The Ace Baby Ace, a single-seat, single-engine, parasol wing, fixed-gear light airplane, was marketed as a homebuilt aircraft when its plans were first offered for sale in 1929 — one of the first homebuilt aircraft plans available in the United States. Plans are still available and Baby Aces are still being built. Orland Corben designed a series of aircraft for the Ace Aircraft Manufacturing Company, the Baby Ace, Junior Ace, and Super Ace. Corben's name was associated with the aircraft, and it is commonly known as the Corben Baby Ace.

==Design==
===Original===
The Baby Ace is a single-seat parasol wing monoplane of conventional taildragger configuration. Individual examples have been configured with tricycle landing gear.

The wing uses a Clark Y-cross-section airfoil; spars and ribs are spruce. The steel-tube parallel wings struts simplified internal wing structure, and enabled the wings to fold back for over-the-road towing.

The fuselage is of fabric-covered tubular construction, and wing struts are steel tube. There is a door in the right side. Streamlining and fairing was largely done with balsa wood.

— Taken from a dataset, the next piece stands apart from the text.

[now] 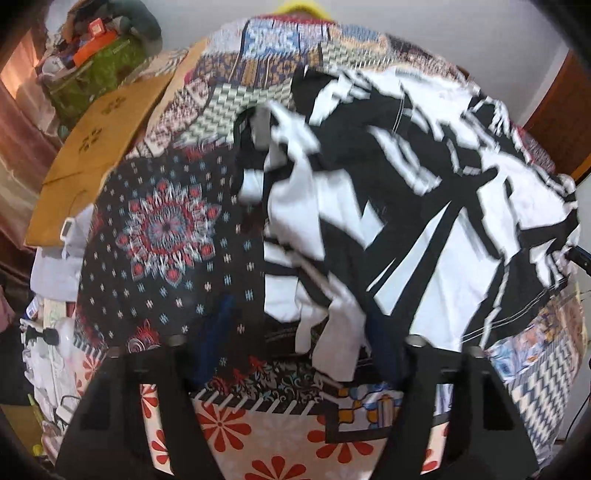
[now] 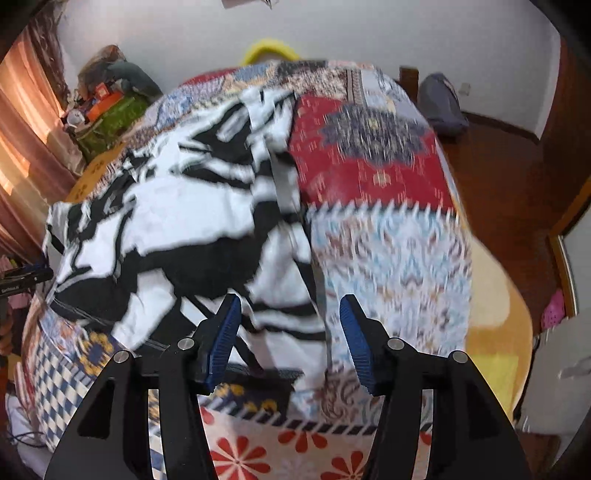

Its landing gear is a split-axle type, with bungee cord suspension, similar to gear of the Piper Cub. Some are fitted with brakes, using Aeronca-type heel pedals.

===Evolutions===

Under the Corben Sport Plane and Supply Co. (Peru, Indiana), two versions were offered, using the same wings, tails, controls and landing gear: a single-seat. open-cockpit, parasol-wing model (the Baby Ace) and an enclosed, two-seat, high-wing version (Junior Ace).

In 1955 Paul Poberezny, founder of the Experimental Aircraft Association, redesigned the plane with Stan J. Dzik (former Waco Aircraft engineer), calling its version the Model C. EAA sold the rights to the planes to Cliff DuCharme (West Bend, Wisconsin), and the plane was redesigned for production, becoming the Model D (first flight: November 15, 1956). The similarly redesigned two-seat Junior Ace, became the Junior Ace Model E.

===Powerplants===
The first example flew with a Heath-Henderson B-4 modified motorcycle engine. However, a detachable motor mount accommodated an easy change of engines.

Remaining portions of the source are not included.